Adnan YILDIZ
GÜZEL ORDU TAYYARESİ
GÜZEL ORDU TAYYARESİ
Milli Mücadele’de sıkıntısı çekilenler hususlardan biri de hava taarruzu ve keşif için gerekli olan tayyare sayısının az oluşuydu. Yunanlıların elinde
bulunan çok sayıda İngiliz tayyaresine rağmen, Kuva-yı Milliye’nin elinde ise sadece 9 tayyare bulunmaktaydı. Bunlar da mütareke sonrasında düşmanın tahrip ettiği Yeşilköy ve Maltepe meydanlarından kaçırılabilen tayyarelerdi. Böylece Eskişehir ve Uşak cephelerinde dörder ve beşer tayyarelik birer bölük oluşturulabilmişti.[1] Çok sık arızalanan bu tayyarelerin onarımları ise sadece Eskişehir’de bulunan fabrikada, eldeki kıt malzemelerle yapılabilmekteydi. Öyle ki, tayyarelerin kanat bezlerinin üzerine normalde emaye sürülmesi gerekirken, malzeme yokluğundan dolayı yumurta akı, paça suyu gibi maddelerden oluşturulan karışımlar sürülüyordu. Böylece bir yandan eski tayyareler onarılıyor, diğer yandan da toplanan bağışlarla yurt dışından ilave tayyareler temin edilmeye çalışılıyordu. Çünkü Büyük Taarruz’un başarılması için tayyarelere büyük iş düşecekti. Nitekim “Büyük Taarruz” öncesinde ordunun elinde bulunan tayyare sayısı 16’ya çıkartılmıştı. Milli Mücadele bu tayyarelerin de katkısıyla kazanılmış ve Cumhuriyet kurulmuştu. [2]

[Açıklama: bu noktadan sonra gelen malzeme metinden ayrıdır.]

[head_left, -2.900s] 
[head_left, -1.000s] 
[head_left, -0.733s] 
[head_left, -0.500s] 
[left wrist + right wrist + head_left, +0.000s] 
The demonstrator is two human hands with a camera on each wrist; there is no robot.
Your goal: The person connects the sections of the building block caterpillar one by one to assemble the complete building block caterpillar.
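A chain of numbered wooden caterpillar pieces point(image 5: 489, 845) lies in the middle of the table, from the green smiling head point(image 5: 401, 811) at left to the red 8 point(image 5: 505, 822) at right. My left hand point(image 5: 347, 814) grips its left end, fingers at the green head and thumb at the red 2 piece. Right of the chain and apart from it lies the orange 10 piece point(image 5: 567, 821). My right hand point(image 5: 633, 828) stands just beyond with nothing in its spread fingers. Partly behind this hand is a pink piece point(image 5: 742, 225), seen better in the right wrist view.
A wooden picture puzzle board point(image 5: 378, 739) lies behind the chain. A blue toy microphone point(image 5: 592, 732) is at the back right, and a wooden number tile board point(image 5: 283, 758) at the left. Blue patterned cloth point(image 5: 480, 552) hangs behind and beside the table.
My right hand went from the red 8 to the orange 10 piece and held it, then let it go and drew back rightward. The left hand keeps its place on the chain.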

Cumhuriyetin kurulmasından itibaren de hava kuvvetlerinin güçlendirilmesi yönünde önemli çalışmalar başlatılmıştır. Bu hususta başlatılan çalışmalardan biri de 16 Şubat 1925 tarihinde “Türk Tayyare Cemiyeti”nin kurulmasıdır.

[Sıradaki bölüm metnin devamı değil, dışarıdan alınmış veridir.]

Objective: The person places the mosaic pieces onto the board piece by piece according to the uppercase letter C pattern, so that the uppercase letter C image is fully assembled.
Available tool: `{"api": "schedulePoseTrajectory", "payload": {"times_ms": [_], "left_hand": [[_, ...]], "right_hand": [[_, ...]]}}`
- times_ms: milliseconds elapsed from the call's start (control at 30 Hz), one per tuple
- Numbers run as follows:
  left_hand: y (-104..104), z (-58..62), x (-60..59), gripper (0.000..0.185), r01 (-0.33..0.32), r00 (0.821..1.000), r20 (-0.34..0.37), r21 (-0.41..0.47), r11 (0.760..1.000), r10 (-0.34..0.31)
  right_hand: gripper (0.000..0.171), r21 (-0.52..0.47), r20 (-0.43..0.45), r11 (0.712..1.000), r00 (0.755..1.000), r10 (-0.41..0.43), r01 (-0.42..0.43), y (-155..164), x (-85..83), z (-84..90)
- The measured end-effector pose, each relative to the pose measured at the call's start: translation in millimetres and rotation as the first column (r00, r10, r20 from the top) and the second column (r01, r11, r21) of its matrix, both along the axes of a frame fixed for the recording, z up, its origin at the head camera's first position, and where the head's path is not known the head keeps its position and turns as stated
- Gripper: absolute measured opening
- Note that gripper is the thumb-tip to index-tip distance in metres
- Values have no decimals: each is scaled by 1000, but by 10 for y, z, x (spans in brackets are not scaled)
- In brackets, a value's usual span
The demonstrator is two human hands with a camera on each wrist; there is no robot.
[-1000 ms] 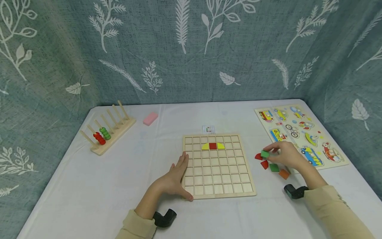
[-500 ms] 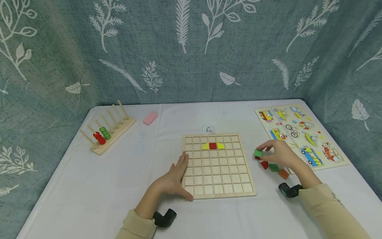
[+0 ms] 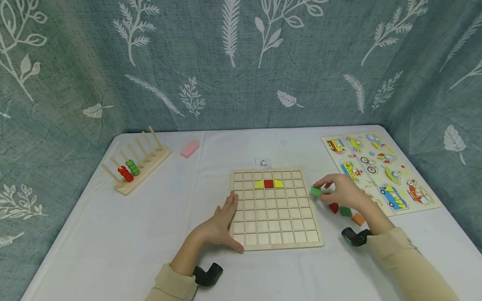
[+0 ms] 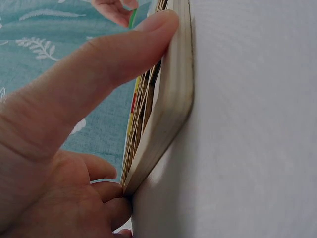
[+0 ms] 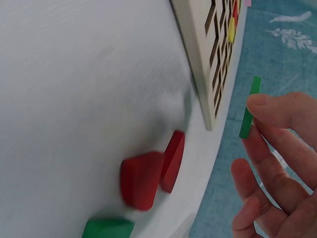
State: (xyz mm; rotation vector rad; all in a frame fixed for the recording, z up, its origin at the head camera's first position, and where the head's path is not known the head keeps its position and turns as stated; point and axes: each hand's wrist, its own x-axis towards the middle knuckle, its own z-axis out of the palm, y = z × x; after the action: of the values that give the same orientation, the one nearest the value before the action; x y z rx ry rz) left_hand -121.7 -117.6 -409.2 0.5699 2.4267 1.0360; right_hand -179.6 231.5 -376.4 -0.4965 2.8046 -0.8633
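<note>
Head view shows the right hand (image 3: pixel 344 192) pinching a green tile (image 3: pixel 315 191) between thumb and fingertips, lifted off the desk (image 3: pixel 113 234) just past the 3 o'clock edge of the grid board (image 3: pixel 275 209). The left hand (image 3: pixel 220 225) lies with straight fingers pressed flat against the board's 9 o'clock edge, thumb along the near corner. On the board, two yellow pieces flank a red square (image 3: pixel 268 184) in the second row.

The grip is a light one on the tile's thin edges, as the right wrist view shows (image 5: pixel 249 106), so the tile could twist or slip out. The cells are snug; a tilted tile would likely catch on a divider. The trailing palm could scatter the loose red pieces (image 3: pixel 333 207) just beneath it.
</note>
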Motion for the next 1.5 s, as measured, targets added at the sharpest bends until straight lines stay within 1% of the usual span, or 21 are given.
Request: {"api": "schedulePoseTrajectory", "payload": {"times_ms": [133,333,567,733,967,1167,1500], "left_hand": [[2,-3,-4,134,2,1000,1,-9,1000,-2],[0,-10,-6,134,0,1000,-4,-30,1000,0],[3,-8,-11,134,4,1000,-4,-16,1000,-4],[0,-7,-13,134,4,1000,-5,-30,1000,-4],[-1,-13,-16,135,1,1000,-2,-27,1000,-1],[-2,-11,-11,135,-6,1000,3,-22,1000,6],[-1,-19,-9,136,-14,1000,2,-21,1000,14]], "right_hand": [[27,-15,-38,1000,999,27,-28,-51,-22,-17],[27,-26,-30,999,999,37,-38,-152,-44,-30],[26,-34,-56,996,996,75,-77,-267,-64,-35],[26,-46,-63,993,993,103,-105,-334,-73,-42],[26,-54,-36,992,993,110,-112,-434,-100,-38],[25,-74,-30,988,990,137,-139,-521,-117,-21],[27,-78,-8,988,991,135,-135,-660,-149,-25]]}}
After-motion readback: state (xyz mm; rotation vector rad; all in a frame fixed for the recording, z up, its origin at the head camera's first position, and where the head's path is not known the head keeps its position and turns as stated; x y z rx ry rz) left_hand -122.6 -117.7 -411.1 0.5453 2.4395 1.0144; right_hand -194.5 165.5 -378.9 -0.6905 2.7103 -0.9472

Türk Tayyare Cemiyeti kurulduktan kısa bir süre sonra il ve ilçelerde şubelerini açmış ve bu şubeleri aracılığıyla tayyare sayısını artırmak için bağış kampanyaları başlatmıştı. Kampanyalar kapsamında önce il ve ilçelerin üzerinde tayyareler gösteri uçuşları yapıyor, daha sonrada bağışlar toplanıyordu. Her ilden veya ilçeden toplanan bağışlarla alınan tayyarelere de o yerin adı veriliyordu. Böylece çok kısa bir süre içerisinde birçok il ve ilçe kendi adlarını taşıyan tayyarelerini Türk Ordusu’na hediye etmişti.
Bu yıllarda verdikleri bağışlarla hava kuvvetlerine tayyare hediye eden illerden biri de Ordu ilidir.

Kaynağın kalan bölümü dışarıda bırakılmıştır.